What you have to do: Gather each line of the records where "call" appears.

Source information:

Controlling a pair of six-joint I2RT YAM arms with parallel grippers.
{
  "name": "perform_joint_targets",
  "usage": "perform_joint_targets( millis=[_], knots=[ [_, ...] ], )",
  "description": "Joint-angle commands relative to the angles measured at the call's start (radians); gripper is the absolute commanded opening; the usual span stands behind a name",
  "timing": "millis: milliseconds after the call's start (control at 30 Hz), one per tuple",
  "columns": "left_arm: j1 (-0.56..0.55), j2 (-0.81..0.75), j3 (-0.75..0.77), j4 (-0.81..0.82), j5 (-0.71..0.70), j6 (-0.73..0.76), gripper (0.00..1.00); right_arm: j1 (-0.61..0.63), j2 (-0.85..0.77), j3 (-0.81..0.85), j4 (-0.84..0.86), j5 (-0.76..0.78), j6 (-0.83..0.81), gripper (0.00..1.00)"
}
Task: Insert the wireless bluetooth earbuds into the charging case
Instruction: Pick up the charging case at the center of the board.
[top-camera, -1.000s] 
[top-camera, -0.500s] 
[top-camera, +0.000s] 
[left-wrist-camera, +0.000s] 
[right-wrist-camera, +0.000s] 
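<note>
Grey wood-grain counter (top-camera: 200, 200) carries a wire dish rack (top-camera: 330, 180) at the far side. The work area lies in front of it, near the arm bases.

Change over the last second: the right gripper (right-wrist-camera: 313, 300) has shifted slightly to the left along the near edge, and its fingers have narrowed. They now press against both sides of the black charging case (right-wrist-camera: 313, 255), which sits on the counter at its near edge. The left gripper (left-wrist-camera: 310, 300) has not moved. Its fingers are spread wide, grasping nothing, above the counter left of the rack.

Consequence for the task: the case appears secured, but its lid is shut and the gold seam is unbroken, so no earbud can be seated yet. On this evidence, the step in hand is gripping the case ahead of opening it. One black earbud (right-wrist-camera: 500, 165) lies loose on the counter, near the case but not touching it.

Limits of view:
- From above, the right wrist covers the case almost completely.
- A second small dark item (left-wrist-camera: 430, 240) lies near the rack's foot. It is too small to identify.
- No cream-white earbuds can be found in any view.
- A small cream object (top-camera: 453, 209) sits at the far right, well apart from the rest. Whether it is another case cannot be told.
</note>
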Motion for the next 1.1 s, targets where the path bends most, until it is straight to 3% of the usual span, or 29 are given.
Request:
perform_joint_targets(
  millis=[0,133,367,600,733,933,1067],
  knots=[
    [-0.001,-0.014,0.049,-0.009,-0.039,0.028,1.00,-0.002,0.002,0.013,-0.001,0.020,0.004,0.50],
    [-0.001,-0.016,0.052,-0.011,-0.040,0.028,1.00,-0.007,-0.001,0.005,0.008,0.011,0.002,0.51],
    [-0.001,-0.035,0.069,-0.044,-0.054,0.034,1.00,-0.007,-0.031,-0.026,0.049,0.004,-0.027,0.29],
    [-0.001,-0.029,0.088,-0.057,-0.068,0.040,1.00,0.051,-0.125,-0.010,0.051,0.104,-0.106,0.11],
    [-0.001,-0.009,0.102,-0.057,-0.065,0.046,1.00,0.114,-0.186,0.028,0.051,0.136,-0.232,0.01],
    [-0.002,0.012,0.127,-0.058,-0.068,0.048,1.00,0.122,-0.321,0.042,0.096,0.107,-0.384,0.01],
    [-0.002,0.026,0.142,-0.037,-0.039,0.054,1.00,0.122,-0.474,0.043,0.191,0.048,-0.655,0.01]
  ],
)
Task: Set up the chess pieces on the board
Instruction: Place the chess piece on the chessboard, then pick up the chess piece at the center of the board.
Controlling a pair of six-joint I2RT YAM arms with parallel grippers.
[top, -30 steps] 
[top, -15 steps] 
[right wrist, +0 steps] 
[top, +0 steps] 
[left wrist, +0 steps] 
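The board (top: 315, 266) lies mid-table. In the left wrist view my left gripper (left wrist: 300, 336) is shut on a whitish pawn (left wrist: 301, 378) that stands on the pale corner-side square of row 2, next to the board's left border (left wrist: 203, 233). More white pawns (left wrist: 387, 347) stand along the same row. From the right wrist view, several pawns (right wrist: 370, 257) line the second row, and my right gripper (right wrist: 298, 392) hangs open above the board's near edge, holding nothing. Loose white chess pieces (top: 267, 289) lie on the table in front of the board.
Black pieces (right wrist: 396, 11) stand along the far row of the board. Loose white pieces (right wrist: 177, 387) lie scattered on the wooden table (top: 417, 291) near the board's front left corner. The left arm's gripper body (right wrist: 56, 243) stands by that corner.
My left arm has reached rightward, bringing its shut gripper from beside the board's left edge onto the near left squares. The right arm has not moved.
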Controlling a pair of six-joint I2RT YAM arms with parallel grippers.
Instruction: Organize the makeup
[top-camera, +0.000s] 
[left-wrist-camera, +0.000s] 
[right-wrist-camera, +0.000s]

Your response:
  "description": "Joint-angle commands relative to the angles measured at the call's start (radians); gripper is the absolute commanded opening; the usual span stands behind a name",
  "timing": "millis: milliseconds after the call's start (control at 30 Hz), one per tuple",

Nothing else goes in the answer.